Aufwärmoptionen ohne Reiter

  • Longieren
  • Doppellonge
  • Handarbeit
  • Lange Zügelarbeit
  • Freilaufen lassen


Unter dem Reiter gibt es ebenfalls viele verschiedene Vorgehensweisen, die sinnvoll sein können, je nach Gebäude, Temperament, Alter und Ausbildungsstand des Pferdes. Generell sollte man dabei wie immer von einfacheren zu komplexeren Übungen fortschreiten und die Arbeit sich nach und nach entwickeln lassen.


Dabei sollte man die 3 Phasen der Biegearbeit berücksichtigen:

  1. Biegen und Wenden auf dem einfachen Hufschlag,
  2. Übertreten mit Biegung gegen die Bewegungsrichtung,
  3. Übertreten mit Biegung in die Bewegungsrichtung.


Viele Pferde sprechen sehr gut auf eine längere Aufwärmphase im Schritt mit gebogenen Linien und Seitengängen an. Vor allem ältere Pferde und solche mit Arthrosen oder alten Sehnenverletzungen kann man mit dieser Strategie sanft auf die eigentliche Arbeit vorbereiten.

Wenn die Pferde anpiaffiert sind, eignen sich auch halbe Tritte sehr gut zum Lösen des Pferdes, weil es eine sanfte Bewegung ist.  

Manche Pferde lösen sich besonders gut durch Trab - Galoppübergänge, vor allem auch in Kombination mit gebogenen Linien und vielen Handwechseln.

Manche Pferde sprechen sehr gut auf längere, ruhige Trabreprisen auf abwechslungsreichen gebogenen Linien an.

Übergänge zwischen Schritt, Trab und Halten in die vier Beine sind ebenfalls gut geeignet, um das Pferd auszubalancieren und zur Losgelassenheit zu bringen.

Bügeltrittsequenzen im Trab und Galopp können die Losgelassenheit ebenfalls verbessern.

Zusätzlich kann man natürlich Cavalettiarbeit oder einen kurzen Ausritt ins Gelände einbauen.

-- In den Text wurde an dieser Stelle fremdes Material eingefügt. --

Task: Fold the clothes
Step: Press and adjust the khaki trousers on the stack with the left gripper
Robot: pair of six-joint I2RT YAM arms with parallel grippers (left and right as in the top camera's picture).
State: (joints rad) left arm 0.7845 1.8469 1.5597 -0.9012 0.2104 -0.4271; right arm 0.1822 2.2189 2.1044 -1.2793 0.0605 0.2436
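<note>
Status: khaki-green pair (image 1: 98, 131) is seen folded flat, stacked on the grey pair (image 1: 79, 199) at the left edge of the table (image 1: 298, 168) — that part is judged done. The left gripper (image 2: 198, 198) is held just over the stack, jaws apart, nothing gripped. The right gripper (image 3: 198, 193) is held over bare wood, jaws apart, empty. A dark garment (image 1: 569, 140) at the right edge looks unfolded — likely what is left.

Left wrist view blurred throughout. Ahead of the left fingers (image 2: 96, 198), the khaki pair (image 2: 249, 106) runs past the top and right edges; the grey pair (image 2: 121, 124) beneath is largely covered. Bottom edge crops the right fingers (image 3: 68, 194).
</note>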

Ein altes Vorurteil, das sich zum Teil immer noch hartnäckig hält, besteht darin, dass viele Reiter glauben, man sollte zum Aufwärmen nur geradeaus auf einfachem Hufschlag traben und galoppieren, bis es locker geworden ist und erst dann mit Seitengängen anfangen. In Wahrheit lösen sich die meisten Pferde durch Seitengänge viel schneller, während das ständige geradeaus Traben und Galoppieren auf einem steifen Pferd so ähnlich wirkt, wie wenn man ein Ei länger kocht. Sowohl das Ei wie das Pferd werden dabei eher härter als weicher.

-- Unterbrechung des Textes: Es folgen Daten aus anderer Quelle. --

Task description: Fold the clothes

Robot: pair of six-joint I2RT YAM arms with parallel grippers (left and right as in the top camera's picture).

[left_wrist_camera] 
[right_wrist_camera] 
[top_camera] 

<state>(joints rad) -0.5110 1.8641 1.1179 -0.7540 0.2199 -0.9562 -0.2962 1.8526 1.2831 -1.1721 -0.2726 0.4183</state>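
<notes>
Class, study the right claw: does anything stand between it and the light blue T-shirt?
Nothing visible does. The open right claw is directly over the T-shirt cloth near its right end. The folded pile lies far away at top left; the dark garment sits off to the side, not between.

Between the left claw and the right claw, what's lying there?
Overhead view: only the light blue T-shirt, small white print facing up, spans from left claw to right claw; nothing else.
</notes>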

Hier ist zum Abschluss noch einmal die Liste mit Aufwärmoptionen unter dem Reiter.

Aufwärmoptionen unter dem Reiter

  • Einfach zu fortgeschritten (3 Phasen der Biegearbeit)
  • Langes, ruhiges Aufwärmen im Schritt mit Seitengängen
  • Piaffe
  • Trab - Galoppübergänge
  • Längere, ruhige Trabreprisen auf gebogenen Linien
  • Bügeltrittsequenzen
  • Kurzer Ausritt ins Gelände
  • Cavalettiarbeit


Experimentieren Sie mit den verschiedenen Möglichkeiten. Sie werden dadurch Ihr Pferd besser kennen lernen und interessante Einblicke in die Materie als solche erhalten.